The opinion of the court was delivered by

Gummere, J.

The plaintiff recovered a judgment in this court against the defendant, and caused execution to be issued thereon, which was returned. unsatisfied. He subsequently obtained from one of the justices of this court, pursuant to sections 23 and 24 of “An act respecting executions ” (Rev., p. 393), an order requiring the defendant to appear before a Supreme Court commissioner and make discovery of his property and things in action.

Upon the examination of the defendant, which followed the making of this order, no property was discovered excepting an interest in the estate of his deceased wife, which the *30defendant had acquired by virtue of a provision in her will, which was in the following words: I give and bequeath to my sister Elizabeth, my brother George R. Harris, and my husband William H. Davis, the interest on all my real and personal estate during their natural lives, and, at the death of either of them, their share to go to the survivor or survivors, and after their deaths the principal to be divided equally between my nephews and nieces.”

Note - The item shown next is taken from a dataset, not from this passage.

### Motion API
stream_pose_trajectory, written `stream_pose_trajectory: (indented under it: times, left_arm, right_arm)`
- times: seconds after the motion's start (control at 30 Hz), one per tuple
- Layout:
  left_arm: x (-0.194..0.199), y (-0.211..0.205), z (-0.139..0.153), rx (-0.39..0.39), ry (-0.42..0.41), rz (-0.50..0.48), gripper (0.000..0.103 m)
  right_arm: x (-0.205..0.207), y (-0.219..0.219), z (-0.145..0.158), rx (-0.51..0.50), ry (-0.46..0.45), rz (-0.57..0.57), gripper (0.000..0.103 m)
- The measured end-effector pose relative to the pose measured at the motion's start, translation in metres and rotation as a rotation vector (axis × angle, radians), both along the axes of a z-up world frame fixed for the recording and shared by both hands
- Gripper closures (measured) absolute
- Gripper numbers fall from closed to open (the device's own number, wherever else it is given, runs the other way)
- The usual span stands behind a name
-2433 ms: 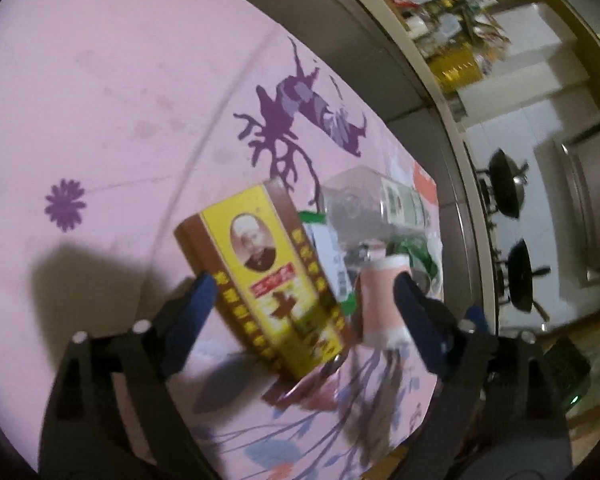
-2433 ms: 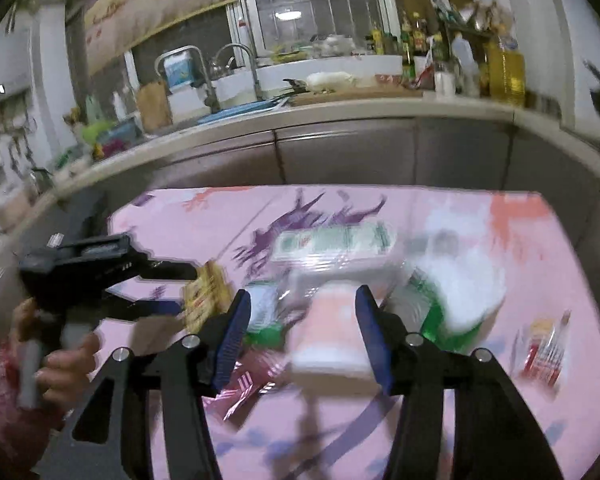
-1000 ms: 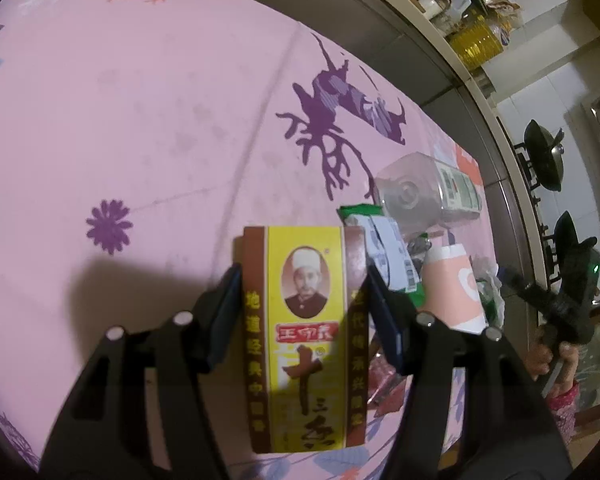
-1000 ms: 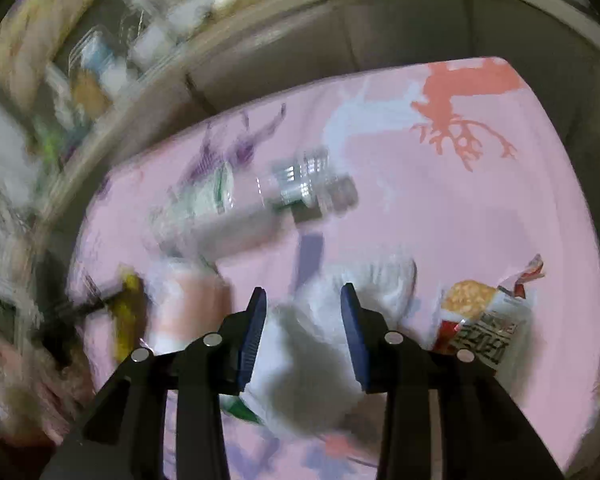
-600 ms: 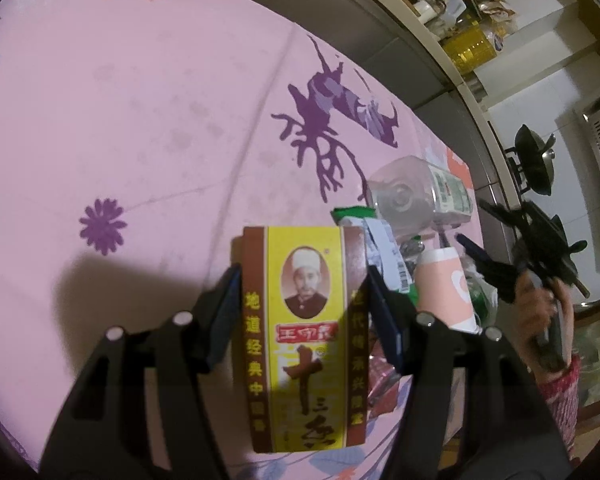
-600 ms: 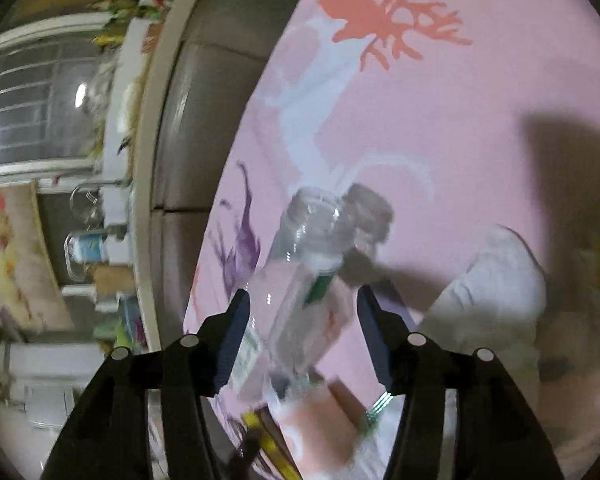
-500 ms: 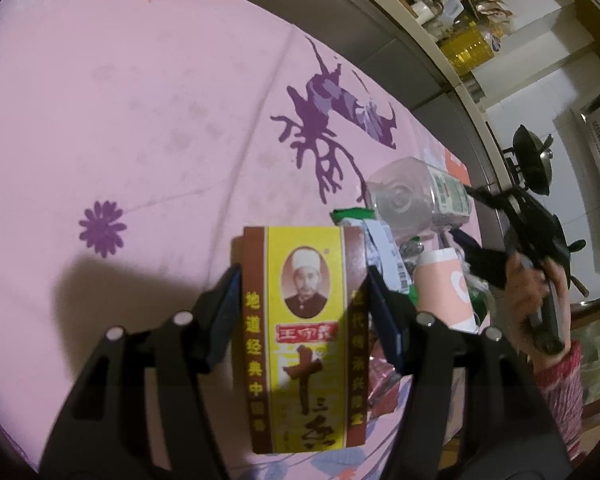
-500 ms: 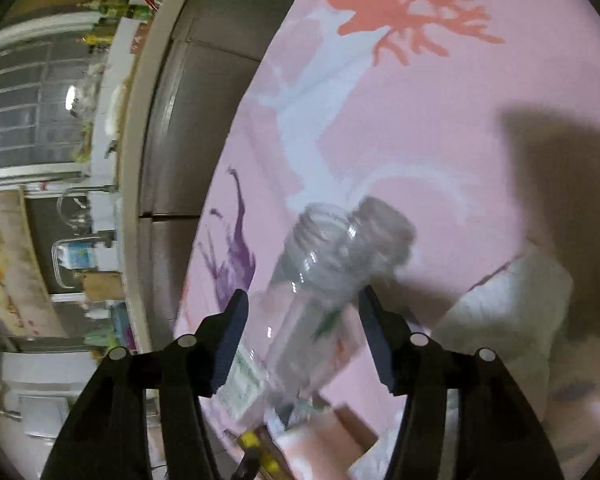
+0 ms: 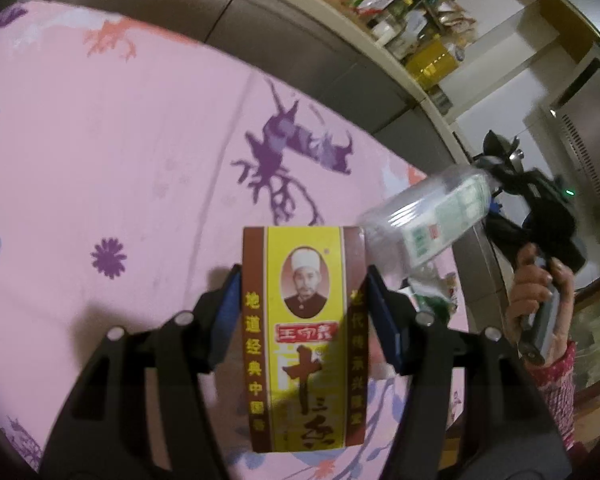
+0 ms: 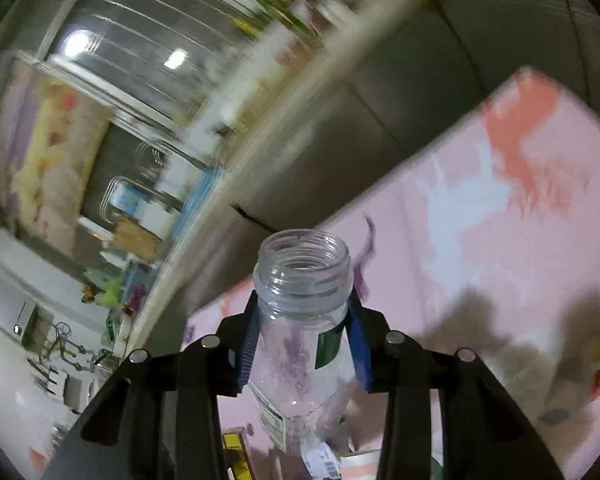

The question now presented for consideration is whether, in this condition of affairs, the plaintiff is entitled to the appointment of a receiver, under the twenty-sixth section of the statute above referred to. By the twenty-third and twenty-fourth sections of this act a judgment creditor, who has been unable to obtain satisfaction of his judgment by execution, is entitled, upon complying with certain requirements contained in the act, to have a discovery made by his debtor of the property and things in action which are due to him, and also of those which are held in trust for him, provided the trust has been created by, or the property held in trust has proceeded from, himself; and in case any such property is discovered, then, by the twenty-sixth section of the act, the creditor is entitled to have a receiver appointed to take possession of the same and apply it in satisfaction of his judgment.

The insistment of the plaintiff in this case is that the provision contained in the will of the defendant’s wife, for the benefit of her husband, is an absolute gift of a legacy to him, and does not create any trust; that it is property due to him from his wife’s estate, and not property held in trust for him, and is consequently chargeable with the payment of the plaintiff’s judgment; and that, therefore, the application for the appointment of a receiver should prevail.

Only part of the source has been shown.